Étant donné que l’état d’urgence sanitaire a pris fin au début du mois de juin 2022 et que presque toutes les mesures soi-disant sanitaires ont été levées à ce moment ou quelques semaines plus tard, je ne m’attendais pas à voir encore des hélicoptères patrouiller le ciel de Québec cet été. Il est vrai que la fréquence de ces patrouilles est plus faible que l’année dernière. Il n’empêche qu’on ne peut plus leur donner un semblant de justification sanitaire. Les rassemblements n’étant plus réglementés par la Santé publique, comment de telles patrouilles pourraient-elles servir à faire appliquer cette réglementation ? Ceux qui auraient encore des doutes à ce sujet doivent se rendre à l’évidence : ce n’est pas pour faire respecter des mesures soi-disant sanitaires, qui maintenant n’existent plus, que les hélicoptères survolent Québec et d’autres villes. Cette mesure sécuritaire sert plutôt à continuer à nous faire sentir que la crise sanitaire ne serait malgré tout pas fini, et à garder la porte ouverte pour le retour des mesures soi-disant sanitaires.

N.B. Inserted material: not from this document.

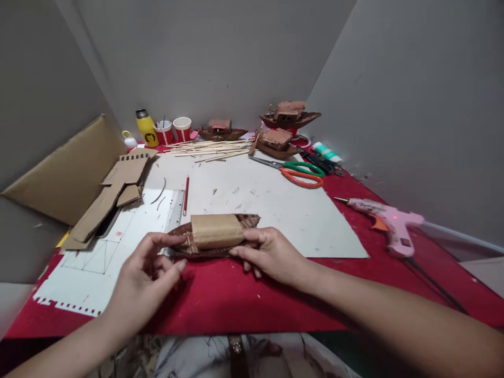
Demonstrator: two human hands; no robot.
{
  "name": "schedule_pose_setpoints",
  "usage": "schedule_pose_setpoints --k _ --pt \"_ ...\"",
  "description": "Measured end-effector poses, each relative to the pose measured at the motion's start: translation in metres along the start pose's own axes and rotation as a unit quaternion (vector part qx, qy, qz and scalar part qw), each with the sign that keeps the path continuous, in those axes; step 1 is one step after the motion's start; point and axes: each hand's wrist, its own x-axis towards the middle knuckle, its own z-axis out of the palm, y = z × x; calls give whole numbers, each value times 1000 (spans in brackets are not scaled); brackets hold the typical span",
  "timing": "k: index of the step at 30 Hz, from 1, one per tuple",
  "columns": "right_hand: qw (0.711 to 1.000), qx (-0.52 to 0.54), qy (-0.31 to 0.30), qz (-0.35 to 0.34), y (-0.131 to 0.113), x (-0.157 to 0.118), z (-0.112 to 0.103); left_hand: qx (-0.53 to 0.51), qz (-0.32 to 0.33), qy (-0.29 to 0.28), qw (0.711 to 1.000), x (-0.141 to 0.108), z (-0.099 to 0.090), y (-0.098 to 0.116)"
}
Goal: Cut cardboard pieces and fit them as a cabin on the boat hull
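Observation:
A small brown model boat point(181, 231) lies at the near edge of the white board, with a curved tan cardboard canopy point(218, 231) over its middle. My right hand point(271, 254) pinches the boat's near side at the right end of the canopy, thumb below and index finger on the cardboard. At the boat's left end is my left hand point(147, 270), its index finger reaching over the hull and touching it, its thumb held apart. The other left fingers are curled beneath. Part of the hull's right side is behind my right fingers.
A pink glue gun point(389, 223) lies at right, its cord trailing. Scissors point(301, 173), thin sticks point(212, 148), and finished model boats point(291, 115) stand farther back. Cut cardboard point(114, 191), a ruler point(175, 210), a red pencil point(186, 195) and drawn paper point(74, 283) are leftward.

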Motion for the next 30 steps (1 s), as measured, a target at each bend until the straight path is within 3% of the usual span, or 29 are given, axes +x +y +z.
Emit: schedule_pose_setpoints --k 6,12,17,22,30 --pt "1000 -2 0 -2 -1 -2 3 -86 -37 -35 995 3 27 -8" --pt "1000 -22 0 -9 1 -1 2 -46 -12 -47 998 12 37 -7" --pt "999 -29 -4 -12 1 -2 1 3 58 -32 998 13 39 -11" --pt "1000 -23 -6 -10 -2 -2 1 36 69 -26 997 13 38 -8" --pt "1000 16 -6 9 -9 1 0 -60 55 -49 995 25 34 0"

Nous semblons donc assister à une sorte de renversement. Pendant l’état d’urgence sanitaire, l’existence des mesures soi-disant sanitaires – qu’il fallait faire respecter – servait de prétexte pour nous imposer des mesures sécuritaires. Depuis la fin de l’état d’urgence sanitaire et la levée des mesures soi-disant sanitaires, les mesures sécuritaires maintenues, qui ne se réduisent pas aux patrouilles aériennes (il y a aussi l’obligation ou la forte recommandation d’utiliser une application mobile pour faire connaître son statut vaccinal quand on arrive dans un aéroport canadien), acquièrent une existence autonome. Et c’est sur elles qu’on s’appuie pour essayer de maintenir dans la population le sentiment que la crise sanitaire n’est pas terminée et que les mesures soi-disant sanitaires pourraient revenir à l’automne ou à l’hiver.

À partir de ce point, tous ceux qui ont un peu de suite dans les idées, mais qui ont jusqu’à maintenant refusé de regarder les choses en face, devraient être en mesure de se dire que la situation n’a pas changé du tout au tout depuis la fin de l’état d’urgence sanitaire. Alors que l’état d’urgence sanitaire était encore en vigueur, les patrouilles d’hélicoptères avaient la même fonction que maintenant, à savoir nous faire sentir la réalité de la crise sanitaire, et ainsi justifier les mesures soi-disant sanitaires qu’on était censé faire appliquer grâce à ces patrouilles. Et ces mesures soi-disant sanitaires elles-mêmes, qui sont aussi ou surtout des mesures sécuritaires, servaient à maintenir et à renforcer le sentiment de crise dans la population, et servaient ainsi à justifier leur propre existence aux yeux de cette dernière, malgré les restrictions importantes à ses libertés et à ses droits qu’elles impliquaient. C’est pour cette raison qu’il est important de ne pas accepter à nouveau l’imposition progressive de ces mesures soi-disant sanitaires, dans quelques semaines ou dans quelques mois, même si c’est sous une forme en apparence plus modérée que ce que nous avons connu au cours des deux dernières années.